Jacobovici's most controversial claim is the identification of a tomb in Jerusalem as that of Jesus of Nazareth and his family in the Talpiot Tomb. In 2008, a conference made up of renowned scholars took place in Jerusalem to discuss the thesis of Jacobovici’s film. By the end, a minority of scholars backed the thesis, another minority rejected it and the majority argued that the subject has to be studied further. The proceedings of the conference were published by James H. Charlesworth under the name The Tomb of Jesus and His Family? Exploring Ancient Jewish Tombs Near Jerusalem’s Walls (2013).

==Investigative archaeology==
Over the past decades, Jacobovici has engaged in what he calls "Investigative Archaeology".

In 2012, Jacobovici investigated a Second Temple-era burial cave in Armon Hanatziv with a camera mounted on a robotic arm. Along with James Tabor, he claimed that the 2,000-year-old cave may be the burial site of disciples of Jesus. Such identification has been rejected by many scholars and supported by some.

Jacobovici hosted three seasons of The Naked Archaeologist on VisionTV in Canada and The History Channel in the United States. In 2013, the series began to be broadcast on the Israel Broadcast Authority (IBA) Channel 1. The series can be streamed on Amazon and YouTube. In May 2024, Jacobovici announced that a 10-episode reboot of the series was green-lit and was entering pre-production.

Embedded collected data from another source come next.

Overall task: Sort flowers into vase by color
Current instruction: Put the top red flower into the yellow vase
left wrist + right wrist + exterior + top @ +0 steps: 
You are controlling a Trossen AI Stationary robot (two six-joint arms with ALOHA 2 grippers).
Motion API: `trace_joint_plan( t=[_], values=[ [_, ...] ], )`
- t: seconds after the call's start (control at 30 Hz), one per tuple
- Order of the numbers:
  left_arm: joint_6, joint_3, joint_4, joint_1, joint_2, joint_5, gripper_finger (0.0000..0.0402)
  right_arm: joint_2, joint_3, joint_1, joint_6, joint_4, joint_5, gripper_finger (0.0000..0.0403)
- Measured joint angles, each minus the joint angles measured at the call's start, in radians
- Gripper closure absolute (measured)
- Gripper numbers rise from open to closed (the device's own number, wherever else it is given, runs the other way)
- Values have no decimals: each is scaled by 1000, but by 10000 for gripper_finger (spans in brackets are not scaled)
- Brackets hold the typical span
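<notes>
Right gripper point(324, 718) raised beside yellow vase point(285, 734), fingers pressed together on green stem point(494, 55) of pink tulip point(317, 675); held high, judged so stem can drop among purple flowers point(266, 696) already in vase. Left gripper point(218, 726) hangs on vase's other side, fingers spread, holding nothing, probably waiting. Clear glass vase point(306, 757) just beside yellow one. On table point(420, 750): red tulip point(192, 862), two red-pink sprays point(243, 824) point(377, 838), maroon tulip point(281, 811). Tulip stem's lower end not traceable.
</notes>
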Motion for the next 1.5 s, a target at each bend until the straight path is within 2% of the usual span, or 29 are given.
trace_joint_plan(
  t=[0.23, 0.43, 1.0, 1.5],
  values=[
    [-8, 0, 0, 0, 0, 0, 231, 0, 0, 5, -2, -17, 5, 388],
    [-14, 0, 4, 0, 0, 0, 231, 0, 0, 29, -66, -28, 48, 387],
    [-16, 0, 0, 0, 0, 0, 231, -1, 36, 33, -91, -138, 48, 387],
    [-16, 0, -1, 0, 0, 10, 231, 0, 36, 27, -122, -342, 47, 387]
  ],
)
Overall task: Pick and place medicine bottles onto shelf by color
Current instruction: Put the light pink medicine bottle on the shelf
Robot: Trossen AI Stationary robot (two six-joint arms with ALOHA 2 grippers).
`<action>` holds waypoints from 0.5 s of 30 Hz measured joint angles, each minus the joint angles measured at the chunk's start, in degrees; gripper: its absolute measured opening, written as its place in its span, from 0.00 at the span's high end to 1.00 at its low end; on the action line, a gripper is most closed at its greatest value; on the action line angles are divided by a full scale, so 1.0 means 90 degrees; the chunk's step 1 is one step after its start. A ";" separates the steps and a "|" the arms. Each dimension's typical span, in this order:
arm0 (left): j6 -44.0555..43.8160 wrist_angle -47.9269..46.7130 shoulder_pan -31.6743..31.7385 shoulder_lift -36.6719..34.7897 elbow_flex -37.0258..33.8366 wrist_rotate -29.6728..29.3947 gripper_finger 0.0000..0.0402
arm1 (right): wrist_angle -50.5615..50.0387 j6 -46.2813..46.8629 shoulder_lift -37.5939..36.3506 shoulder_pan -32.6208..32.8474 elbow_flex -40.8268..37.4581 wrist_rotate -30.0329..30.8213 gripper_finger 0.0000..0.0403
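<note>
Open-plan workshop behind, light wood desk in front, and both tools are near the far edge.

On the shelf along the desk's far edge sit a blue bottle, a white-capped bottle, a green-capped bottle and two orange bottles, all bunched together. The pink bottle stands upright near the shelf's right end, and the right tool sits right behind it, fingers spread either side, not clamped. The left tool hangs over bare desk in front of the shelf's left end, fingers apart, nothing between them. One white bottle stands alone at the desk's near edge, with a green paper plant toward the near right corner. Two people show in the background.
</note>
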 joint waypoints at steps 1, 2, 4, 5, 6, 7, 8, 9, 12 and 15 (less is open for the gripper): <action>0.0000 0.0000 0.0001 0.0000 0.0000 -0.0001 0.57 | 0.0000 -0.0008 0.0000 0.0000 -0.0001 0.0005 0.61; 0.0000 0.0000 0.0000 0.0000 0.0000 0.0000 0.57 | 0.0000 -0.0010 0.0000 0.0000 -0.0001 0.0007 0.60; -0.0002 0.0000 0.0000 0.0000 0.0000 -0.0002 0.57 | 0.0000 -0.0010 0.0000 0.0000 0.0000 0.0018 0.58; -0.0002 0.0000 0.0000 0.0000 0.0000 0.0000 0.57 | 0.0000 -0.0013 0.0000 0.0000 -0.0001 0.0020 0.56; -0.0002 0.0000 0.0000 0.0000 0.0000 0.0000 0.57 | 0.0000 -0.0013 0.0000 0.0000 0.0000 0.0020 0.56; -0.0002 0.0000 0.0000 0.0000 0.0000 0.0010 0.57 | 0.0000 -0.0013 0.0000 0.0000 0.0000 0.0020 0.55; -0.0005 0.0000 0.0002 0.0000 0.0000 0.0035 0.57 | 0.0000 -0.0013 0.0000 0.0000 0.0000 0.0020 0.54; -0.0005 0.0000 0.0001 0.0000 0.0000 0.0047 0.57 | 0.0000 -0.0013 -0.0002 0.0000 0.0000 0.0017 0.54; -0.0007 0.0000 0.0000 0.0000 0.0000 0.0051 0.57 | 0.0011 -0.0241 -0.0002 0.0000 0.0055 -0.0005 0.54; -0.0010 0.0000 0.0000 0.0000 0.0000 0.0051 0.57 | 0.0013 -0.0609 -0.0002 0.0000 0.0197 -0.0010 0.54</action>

Jacobovici has written analysis pieces for The New York Times, International Herald Tribune, The Globe and Mail, Los Angeles Times and other newspapers. At times, he blogs on SimchaJTV, The Times of Israel, The Jerusalem Post and The Huffington Post. Jacobovici has been interviewed on numerous television shows like Anderson Cooper 360, Larry King Live, ABC Nightline, The Oprah Winfrey Show, NBC Today Show and ABC Good Morning America.

== Books ==
- Jacobovici, Simcha (2022). "Enslaved: The Sunken History of the Transatlantic Slave Trade"
- Jacobovici, Simcha (2014). "The Lost Gospel: Decoding the Ancient Text that Reveals Jesus' Marriage to Mary the Magdalene"
- Jacobovici, Simcha (2012). "The Jesus Discovery: The New Archaeological Find That Reveals the Birth of Christianity"
- Jacobovici, Simcha (2007). "The Jesus Family Tomb: The Discovery, the Investigation, and the Evidence That Could Change History"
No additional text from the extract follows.